Practical DB-OS Co-design with Privileged Kernel Bypass
Privileged Kernel Bypass: A Vision for Virtualized DB‑OS Co‑Design
Rethinking the Database–Operating System Boundary
Modern database systems cannot fully utilize modern hardware capabilities because they run on general OS that provides dated OS interfaces and slow implementations mismatched for data-intensive workloads. For example, General‑purpose OS can manage a database’s buffer pages through their own page cache and memory‑mapped I/O. This mmap
‑based buffer pool eliminates the software hash tables used in traditional DBMS buffer managers, but it also introduces a severe bottleneck: whenever the OS evicts a cached page, it must invalidate address‑translation entries on every CPU core. These global TLB shootdowns are expensive and frequent, so they prevent a database from saturating the DRAM-like bandwidth and tens of millions of IOPS that modern SSDs can provide. Similarly, virtual memory snapshotting (fork
) service provided by OS is too slow for high performance databases. In other words, the OS’s virtual memory subsystem becomes the limiting factor.
Two approaches have been proposed for addressing such DB-OS interface mismatches.
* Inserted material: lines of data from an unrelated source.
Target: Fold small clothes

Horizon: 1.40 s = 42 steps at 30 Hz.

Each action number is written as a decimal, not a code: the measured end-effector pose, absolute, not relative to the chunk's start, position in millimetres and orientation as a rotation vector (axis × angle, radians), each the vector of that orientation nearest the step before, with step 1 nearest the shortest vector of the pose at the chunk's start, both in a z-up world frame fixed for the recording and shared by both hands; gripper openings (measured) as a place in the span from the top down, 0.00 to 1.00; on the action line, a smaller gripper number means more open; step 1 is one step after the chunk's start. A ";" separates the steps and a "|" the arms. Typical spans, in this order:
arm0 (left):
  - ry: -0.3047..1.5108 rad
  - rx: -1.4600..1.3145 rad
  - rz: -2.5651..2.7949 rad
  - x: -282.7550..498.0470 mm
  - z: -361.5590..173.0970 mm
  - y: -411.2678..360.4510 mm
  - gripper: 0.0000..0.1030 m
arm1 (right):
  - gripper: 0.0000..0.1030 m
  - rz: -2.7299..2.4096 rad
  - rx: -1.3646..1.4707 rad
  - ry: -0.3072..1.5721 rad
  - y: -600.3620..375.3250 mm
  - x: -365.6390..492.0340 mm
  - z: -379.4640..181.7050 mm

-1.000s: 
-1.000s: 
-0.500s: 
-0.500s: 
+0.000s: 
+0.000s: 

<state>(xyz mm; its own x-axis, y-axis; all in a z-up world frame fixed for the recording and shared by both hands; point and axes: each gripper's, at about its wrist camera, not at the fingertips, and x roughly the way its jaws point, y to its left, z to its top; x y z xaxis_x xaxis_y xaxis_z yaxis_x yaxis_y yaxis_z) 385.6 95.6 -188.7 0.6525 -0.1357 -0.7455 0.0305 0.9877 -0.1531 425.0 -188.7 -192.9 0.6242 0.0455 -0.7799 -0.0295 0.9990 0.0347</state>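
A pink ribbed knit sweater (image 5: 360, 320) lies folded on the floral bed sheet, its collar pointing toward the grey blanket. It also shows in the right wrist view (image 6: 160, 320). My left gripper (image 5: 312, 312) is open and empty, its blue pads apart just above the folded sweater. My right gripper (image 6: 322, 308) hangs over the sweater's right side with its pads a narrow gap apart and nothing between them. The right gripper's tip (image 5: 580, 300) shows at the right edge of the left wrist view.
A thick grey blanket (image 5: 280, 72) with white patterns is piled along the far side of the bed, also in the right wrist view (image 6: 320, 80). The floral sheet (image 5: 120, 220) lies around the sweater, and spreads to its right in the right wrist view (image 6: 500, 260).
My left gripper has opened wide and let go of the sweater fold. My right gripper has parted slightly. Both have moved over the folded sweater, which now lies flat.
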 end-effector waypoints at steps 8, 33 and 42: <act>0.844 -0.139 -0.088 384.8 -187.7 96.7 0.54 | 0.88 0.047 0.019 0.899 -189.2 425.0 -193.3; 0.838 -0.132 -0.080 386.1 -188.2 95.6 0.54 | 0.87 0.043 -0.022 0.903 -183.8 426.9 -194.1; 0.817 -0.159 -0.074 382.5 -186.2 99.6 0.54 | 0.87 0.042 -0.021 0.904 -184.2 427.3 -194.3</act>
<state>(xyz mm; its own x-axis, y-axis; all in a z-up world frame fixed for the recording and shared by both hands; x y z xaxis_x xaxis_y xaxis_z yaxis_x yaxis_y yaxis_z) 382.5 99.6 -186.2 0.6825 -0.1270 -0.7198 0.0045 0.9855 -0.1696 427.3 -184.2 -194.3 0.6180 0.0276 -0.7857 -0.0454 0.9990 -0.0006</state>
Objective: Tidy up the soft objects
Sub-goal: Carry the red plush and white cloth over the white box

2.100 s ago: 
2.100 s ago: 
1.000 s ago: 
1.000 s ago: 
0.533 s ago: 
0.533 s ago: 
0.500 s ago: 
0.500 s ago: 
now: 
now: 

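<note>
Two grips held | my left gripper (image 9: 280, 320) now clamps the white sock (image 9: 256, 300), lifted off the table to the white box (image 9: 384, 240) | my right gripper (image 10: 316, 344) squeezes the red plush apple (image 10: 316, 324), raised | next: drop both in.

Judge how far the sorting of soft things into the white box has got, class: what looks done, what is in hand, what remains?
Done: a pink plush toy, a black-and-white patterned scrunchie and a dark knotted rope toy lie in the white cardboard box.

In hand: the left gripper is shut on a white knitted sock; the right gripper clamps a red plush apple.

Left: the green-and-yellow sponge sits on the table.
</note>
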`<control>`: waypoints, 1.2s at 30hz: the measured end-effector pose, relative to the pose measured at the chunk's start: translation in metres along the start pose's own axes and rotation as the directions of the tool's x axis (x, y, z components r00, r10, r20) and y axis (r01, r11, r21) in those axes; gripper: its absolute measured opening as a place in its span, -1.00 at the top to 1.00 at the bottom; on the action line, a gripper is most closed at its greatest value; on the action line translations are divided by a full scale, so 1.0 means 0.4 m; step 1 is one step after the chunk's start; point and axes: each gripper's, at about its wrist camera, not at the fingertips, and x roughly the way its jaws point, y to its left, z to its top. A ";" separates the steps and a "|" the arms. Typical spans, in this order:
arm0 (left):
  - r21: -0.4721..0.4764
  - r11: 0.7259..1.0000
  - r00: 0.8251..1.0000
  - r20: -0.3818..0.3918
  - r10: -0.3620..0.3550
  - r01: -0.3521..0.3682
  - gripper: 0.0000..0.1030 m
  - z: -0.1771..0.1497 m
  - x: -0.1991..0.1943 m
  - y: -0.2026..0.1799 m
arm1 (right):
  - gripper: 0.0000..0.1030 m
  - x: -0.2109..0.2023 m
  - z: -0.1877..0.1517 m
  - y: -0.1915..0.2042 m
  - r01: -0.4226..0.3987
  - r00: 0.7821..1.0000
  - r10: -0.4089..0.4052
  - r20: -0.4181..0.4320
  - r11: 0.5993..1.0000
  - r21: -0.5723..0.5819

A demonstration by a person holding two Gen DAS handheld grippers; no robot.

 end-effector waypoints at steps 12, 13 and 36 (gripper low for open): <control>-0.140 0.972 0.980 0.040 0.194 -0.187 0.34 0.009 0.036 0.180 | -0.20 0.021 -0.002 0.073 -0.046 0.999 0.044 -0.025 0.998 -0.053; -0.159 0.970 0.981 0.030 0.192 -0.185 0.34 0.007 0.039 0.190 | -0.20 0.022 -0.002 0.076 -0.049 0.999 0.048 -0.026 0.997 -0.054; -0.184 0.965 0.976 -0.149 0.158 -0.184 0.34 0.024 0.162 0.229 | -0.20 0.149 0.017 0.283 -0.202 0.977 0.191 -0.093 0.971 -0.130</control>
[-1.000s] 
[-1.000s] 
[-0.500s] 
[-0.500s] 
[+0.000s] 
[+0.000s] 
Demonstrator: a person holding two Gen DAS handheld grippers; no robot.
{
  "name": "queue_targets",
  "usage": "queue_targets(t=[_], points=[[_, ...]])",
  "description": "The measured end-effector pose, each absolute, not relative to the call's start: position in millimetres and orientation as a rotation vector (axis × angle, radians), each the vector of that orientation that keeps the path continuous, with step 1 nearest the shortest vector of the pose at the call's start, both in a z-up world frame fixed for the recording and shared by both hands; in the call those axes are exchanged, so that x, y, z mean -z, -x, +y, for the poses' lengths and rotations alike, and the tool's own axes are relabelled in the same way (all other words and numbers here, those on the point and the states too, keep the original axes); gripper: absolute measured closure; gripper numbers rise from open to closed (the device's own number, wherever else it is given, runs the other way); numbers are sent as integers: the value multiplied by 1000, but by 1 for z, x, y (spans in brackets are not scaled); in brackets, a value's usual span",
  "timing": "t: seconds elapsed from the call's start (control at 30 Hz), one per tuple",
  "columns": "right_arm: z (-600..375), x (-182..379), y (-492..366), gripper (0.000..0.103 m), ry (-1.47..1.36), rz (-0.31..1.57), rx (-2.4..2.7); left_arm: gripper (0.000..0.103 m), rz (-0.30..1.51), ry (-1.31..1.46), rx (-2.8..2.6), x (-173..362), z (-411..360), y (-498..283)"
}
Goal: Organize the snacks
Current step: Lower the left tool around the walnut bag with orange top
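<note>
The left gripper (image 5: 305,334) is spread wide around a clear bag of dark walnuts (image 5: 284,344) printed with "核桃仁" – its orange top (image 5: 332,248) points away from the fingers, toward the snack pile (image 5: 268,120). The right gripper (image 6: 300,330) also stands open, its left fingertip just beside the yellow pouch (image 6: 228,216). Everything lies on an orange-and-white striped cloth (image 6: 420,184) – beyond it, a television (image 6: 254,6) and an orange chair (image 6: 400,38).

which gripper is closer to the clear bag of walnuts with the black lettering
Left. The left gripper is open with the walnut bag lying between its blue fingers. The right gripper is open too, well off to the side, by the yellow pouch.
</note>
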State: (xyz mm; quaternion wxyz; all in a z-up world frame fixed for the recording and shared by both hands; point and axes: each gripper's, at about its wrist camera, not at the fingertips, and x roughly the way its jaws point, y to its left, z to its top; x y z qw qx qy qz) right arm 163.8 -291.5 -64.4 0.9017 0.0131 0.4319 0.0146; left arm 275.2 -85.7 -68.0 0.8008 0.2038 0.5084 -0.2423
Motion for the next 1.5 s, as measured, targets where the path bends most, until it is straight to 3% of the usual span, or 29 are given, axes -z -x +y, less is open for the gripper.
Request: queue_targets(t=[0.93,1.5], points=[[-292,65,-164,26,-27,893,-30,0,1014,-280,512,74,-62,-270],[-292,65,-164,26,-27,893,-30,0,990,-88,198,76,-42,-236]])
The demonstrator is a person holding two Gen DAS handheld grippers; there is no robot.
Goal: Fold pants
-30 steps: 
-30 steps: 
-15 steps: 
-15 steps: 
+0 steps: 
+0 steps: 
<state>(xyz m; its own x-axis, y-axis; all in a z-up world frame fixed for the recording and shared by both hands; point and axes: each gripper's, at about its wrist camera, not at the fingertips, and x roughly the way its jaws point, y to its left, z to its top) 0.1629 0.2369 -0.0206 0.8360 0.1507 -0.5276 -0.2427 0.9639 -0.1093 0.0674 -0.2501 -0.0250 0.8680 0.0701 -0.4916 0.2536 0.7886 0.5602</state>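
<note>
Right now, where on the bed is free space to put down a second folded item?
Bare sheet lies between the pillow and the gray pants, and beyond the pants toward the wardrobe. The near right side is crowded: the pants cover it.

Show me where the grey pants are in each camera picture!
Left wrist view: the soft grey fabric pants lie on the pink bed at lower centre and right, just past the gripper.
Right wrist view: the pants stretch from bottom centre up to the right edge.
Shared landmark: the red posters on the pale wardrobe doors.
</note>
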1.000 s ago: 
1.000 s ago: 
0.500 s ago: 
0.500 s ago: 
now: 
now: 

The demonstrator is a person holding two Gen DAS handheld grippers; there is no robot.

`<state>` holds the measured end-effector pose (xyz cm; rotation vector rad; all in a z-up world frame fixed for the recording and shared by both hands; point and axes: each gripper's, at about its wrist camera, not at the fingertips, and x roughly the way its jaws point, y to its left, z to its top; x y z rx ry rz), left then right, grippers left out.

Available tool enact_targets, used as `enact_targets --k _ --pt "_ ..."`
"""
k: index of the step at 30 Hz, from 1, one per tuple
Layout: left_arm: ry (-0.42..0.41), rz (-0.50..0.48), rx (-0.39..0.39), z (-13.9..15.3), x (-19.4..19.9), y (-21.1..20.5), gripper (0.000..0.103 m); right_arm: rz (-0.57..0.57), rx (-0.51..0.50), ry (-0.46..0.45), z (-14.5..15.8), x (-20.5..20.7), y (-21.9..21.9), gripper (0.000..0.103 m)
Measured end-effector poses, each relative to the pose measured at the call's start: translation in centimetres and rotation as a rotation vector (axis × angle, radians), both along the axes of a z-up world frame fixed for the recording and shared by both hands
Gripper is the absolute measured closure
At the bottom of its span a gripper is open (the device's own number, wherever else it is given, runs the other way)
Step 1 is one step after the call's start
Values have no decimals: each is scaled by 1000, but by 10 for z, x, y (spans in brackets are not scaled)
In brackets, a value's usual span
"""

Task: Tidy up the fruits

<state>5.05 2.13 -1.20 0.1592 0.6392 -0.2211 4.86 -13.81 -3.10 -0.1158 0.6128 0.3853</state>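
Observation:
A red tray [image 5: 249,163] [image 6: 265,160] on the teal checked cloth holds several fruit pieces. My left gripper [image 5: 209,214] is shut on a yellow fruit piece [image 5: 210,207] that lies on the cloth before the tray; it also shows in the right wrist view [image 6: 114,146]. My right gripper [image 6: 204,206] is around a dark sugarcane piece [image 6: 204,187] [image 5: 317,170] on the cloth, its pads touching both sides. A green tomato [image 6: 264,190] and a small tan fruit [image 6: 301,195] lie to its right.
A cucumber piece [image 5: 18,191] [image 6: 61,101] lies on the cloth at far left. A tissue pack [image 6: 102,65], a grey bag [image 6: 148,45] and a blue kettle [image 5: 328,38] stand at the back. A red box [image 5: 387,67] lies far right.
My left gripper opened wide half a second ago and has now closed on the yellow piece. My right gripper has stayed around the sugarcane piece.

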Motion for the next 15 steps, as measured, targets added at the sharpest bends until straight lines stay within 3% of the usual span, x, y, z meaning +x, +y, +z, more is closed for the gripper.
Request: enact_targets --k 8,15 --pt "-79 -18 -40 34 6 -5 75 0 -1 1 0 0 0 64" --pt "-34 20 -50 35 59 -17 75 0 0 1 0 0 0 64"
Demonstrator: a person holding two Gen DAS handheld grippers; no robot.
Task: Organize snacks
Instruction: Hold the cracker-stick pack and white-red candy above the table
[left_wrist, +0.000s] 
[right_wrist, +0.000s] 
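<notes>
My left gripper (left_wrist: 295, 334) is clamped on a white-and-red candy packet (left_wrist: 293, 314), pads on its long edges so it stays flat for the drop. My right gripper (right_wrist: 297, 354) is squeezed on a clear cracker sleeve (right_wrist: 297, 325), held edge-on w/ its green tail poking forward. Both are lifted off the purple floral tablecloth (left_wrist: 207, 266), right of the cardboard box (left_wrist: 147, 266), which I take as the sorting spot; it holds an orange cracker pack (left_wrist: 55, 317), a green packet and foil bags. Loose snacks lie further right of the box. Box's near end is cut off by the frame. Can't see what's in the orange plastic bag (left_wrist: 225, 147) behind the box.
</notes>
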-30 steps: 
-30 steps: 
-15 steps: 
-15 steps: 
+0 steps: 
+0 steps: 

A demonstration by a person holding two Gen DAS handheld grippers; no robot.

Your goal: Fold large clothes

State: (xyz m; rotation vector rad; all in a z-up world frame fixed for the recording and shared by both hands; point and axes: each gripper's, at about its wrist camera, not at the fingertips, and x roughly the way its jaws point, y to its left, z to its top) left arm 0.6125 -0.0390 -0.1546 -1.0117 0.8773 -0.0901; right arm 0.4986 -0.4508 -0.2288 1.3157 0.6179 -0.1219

One is to modify the host kernel or run databases on a unikernel—a minimal OS that merges application and kernel into a single address space. Unikernels offer direct hardware access but require writing drivers and full POSIX compatibility, and they lack the rich tooling around Linux. The other approach specializes Linux with new system calls or eBPF modules, but these techniques face security and maintainability problems.
Our Approach: Running the DB as a Privileged Process
We propose privileged kernel bypass, a virtualization‑based co‑design in which the database runs in the kernel space of a lightweight guest OS on top of a hypervisor. The hypervisor (e.g., Dune) exports hardware‑assisted virtualization to a Linux process; system calls are proxied back to the host kernel, so the database preserves the POSIX process abstraction and remains compatible with the Linux ecosystem. Inside the guest kernel, the DBMS obtains direct access to privileged instructions—page‑table management, TLB invalidation, interrupt control and I/O virtualization—without crossing the system‑call boundary. Crucially, all modifications are confined to the guest kernel, leaving the host kernel unmodified. This approach expands the co‑design space without abandoning Linux or rewriting the entire OS.
Building New DB‑Specific Abstractions
To demonstrate the potential of privileged kernel bypass, we built Libdbos, a minimal guest kernel that exposes customizable exception handlers and memory allocation. Developers can override page‑fault handling, system‑call processing or interrupt routing to implement database‑specific optimizations.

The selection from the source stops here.